Не только на дорогах, но и в небе Америки бьется мощный пульс. Когда я на самолете подлетал к Лос-Анджелесу, меня поразила густота движения в воздухе. Десятки авиалайнеров плыли над нами и под нами. А еще ниже стаей птиц заполонили небо маленькие частные самолеты.

И вот я их вижу на земле. Справа от меня замелькали бесконечными рядами легкие, как стрекозы, частные самолеты на придорожном аэродроме. Их сотни. Разных типов и размеров. Яркой, праздничной окраски. Потом пошли заводские корпуса, отсвечивая сталью и стеклом. На первый взгляд совершенно безлюдные, и только тысячи замерших перед ними автомобилей напоминали, что их владельцы работают за стенами цехов.

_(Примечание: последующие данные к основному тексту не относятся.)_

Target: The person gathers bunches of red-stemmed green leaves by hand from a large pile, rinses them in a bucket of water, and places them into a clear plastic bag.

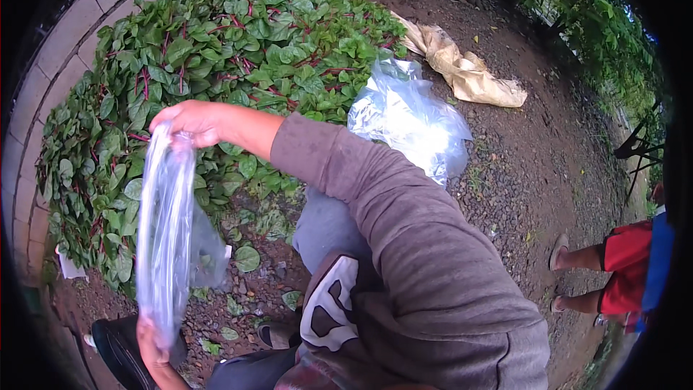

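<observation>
A clear plastic bag point(164, 224) is stretched lengthwise between my two hands, over the left side of a heap of leafy greens. My right hand point(196, 123), at the end of a brown sleeve, pinches the bag's far end. Low at the left, my left hand point(150, 343) grips its near end; some of those fingers are hidden behind the plastic. The leafy greens point(245, 43) have broad green leaves and reddish-purple stems, and lie spread on the ground beyond and beneath the bag.
A pile of clear plastic bags point(408, 119) lies right of the greens, beside a crumpled tan sack point(469, 72). Concrete blocks point(72, 25) edge the left. At the right stands a person in red shorts point(626, 267) on gravelly soil. Loose leaves point(247, 258) lie near my legs.
</observation>
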A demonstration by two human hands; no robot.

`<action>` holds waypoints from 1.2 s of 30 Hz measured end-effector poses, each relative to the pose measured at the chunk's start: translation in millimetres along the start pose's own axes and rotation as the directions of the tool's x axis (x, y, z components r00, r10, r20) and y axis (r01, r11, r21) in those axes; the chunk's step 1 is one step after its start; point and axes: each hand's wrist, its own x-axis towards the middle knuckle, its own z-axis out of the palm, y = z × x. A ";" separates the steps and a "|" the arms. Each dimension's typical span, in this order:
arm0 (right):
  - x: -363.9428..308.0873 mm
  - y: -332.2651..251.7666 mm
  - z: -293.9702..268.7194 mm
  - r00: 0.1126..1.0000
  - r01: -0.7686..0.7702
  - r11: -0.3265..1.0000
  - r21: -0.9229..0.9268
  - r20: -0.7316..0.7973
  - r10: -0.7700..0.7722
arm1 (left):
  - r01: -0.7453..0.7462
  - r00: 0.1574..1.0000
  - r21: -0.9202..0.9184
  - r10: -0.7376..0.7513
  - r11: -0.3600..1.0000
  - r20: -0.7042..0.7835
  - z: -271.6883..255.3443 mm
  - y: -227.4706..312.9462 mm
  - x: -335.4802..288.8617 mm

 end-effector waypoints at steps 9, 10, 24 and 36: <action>1.6 11.3 -6.3 0.848 -0.061 0.899 -0.434 -0.498 -0.183 | -0.192 0.981 0.309 0.186 0.931 0.048 4.7 18.8 -7.1; 4.2 6.6 -10.9 0.828 0.032 0.980 -0.196 -0.543 -0.136 | -0.050 0.999 0.398 0.040 0.916 0.033 31.7 7.3 3.8; 2.6 4.2 6.5 0.993 -0.045 0.999 -0.007 -0.111 0.044 | 0.145 0.986 0.671 -0.053 0.728 -0.155 21.7 0.6 12.8; -3.8 0.8 -13.6 0.983 -0.180 0.943 -0.280 -0.033 0.178 | -0.008 0.997 -0.031 0.005 0.999 -0.082 16.9 30.1 -6.2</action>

Миновали Оклэнд с грузовыми кораблями у причалов в заливе и влетели в многорядном потоке автомашин на длинный, больше трех миль, железный мост — Бэй бридж. С обеих сторон моста разворачивалась перед нами панорама глубоко въевшегося в материк залива, на чьих живописных берегах один впритык к другому уютно устроились города с общим населением, куда большим, нежели в Сан-Франциско. Вокруг залива расположилась электронная промышленность Америки. Тут два крупнейших университета — Беркли и Стэнфорд. Названия многих городов сохранили испанский акцент — Сан Леандро, Сан Матео, Сан Хозе, Санта Роза, Санта Клара. Сплошные святые, но, чтоб не возникало сомнения, что это территория Соединенных Штатов, они перемежаются чисто английскими именами — Фримонт, Хэйвард, Оклэнд.

Гудит под колесами мост, неся на своем горбу тысячи автомобилей. На обоих этажах. Посреди залива он с ходу врезается в маленький холм — островок с чудесным названием Остров Сокровищ, ныряет в туннель и выносится к другому берегу висячими, на толстых тросах, стальными фермами. Оставляет справа в заливе каменистый Алькатраз — знаменитую тюрьму, окруженную со всех сторон водой и теперь уже свободную от каторжников и превращенную в музей, куда на катерах доставляют жаждущих острых ощущений туристов.

С каждым пролетом бесконечного моста на нас наезжает, приближается небоскребами город Сан-Франциско, до удивления похожий отсюда на панораму Манхэттена в конечной цели нашего с Майрой путешествия — в Нью-Йорке. До которого еще тысячи и тысячи миль. Весь американский континент, пересеченный поперек. От берега к берегу. От Тихого океана до океана Атлантического.